Yes that is base housing on Scott Afb during the airshow this year. Are you here too?


----------



## CrisGolden (Oct 10, 2012)

I have been researching it and I am going to trim her nails every week and see if I can get them short enough that I don't here them on the floor. I will be doing some carpets and runners but I don't want to cover the whole floor, it is so pretty. The hardwood is only in the living room so I think that helps some, in that she will not be coming in from the back yard straight onto it. 


Sent from my iPhone using PG Free


----------



## Nairb (Feb 25, 2012)

I use them on my cat to keep her from slicing up Bella. I put a set on right before we picked Bella up. I think she's on her 4th set. 

It's a challenge to get them on. I get bit a lot. She doesn't like them, but that's just too bad. She would do some serious damage to a puppy without them. I would never have her de-clawed. She's never been destructive. Just mean to the dog. Bella still wants to be her friend though.


----------



## havana13 (Jul 15, 2012)

You could use a dremel after you clip the nails to smooth them down, reducing scratching. You can also dremel them a bit every few days to try and work them back. The vein in the nail will recede if you keep up on clipping/dremeling. I have three goldens and hardwood floors and the scratches are minimal.


----------



## SheetsSM (Jan 17, 2008)

CrisGolden said:


> Yes that is base housing on Scott Afb during the airshow this year. Are you here too?

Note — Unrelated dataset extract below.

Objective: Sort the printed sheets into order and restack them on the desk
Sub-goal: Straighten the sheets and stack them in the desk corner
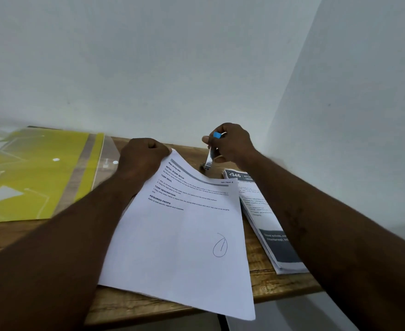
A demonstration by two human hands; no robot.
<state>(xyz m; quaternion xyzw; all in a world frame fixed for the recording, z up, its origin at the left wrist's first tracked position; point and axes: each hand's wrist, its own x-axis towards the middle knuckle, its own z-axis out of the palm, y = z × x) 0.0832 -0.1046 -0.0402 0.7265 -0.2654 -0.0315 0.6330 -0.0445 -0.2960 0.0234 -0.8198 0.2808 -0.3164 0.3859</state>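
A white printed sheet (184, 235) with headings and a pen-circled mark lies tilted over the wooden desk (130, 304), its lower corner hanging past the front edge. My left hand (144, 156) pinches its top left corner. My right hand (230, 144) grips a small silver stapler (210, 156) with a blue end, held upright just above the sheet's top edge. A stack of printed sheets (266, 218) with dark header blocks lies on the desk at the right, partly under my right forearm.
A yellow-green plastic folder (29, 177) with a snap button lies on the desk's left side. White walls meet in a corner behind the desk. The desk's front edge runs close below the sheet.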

I was there from 2009 to 2011 and still have family in the area.


----------



## My Big Kahuna (Dec 14, 2011)

I have hardwood floors and I'm pretty sure there is no damage to my floors and if there is it's minimal but I think it's smart you're looking at options since you're renting... I don't know anything about soft claws but I think the dremel is a good suggestion as long as you're consistent  We are military too


----------



## Nairb (Feb 25, 2012)

You know, I agree with the others. I use a dremel tool once a week, and the claws never even come close to touching the floor. They would have to be awfully long for it to be an issue.


----------



## CrisGolden (Oct 10, 2012)

SheetsSM said:


> I was there from 2009 to 2011 and still have family in the area.


Cool! We arrived April of 2009 and leave here in Dec.


----------



## CrisGolden (Oct 10, 2012)

For now I am going to try clipping them every few days and see if I can get them shorter. Thanks! I do not have a dremel but my mom is sending me the grinder that just has a spot for their nail to fix through to try.


----------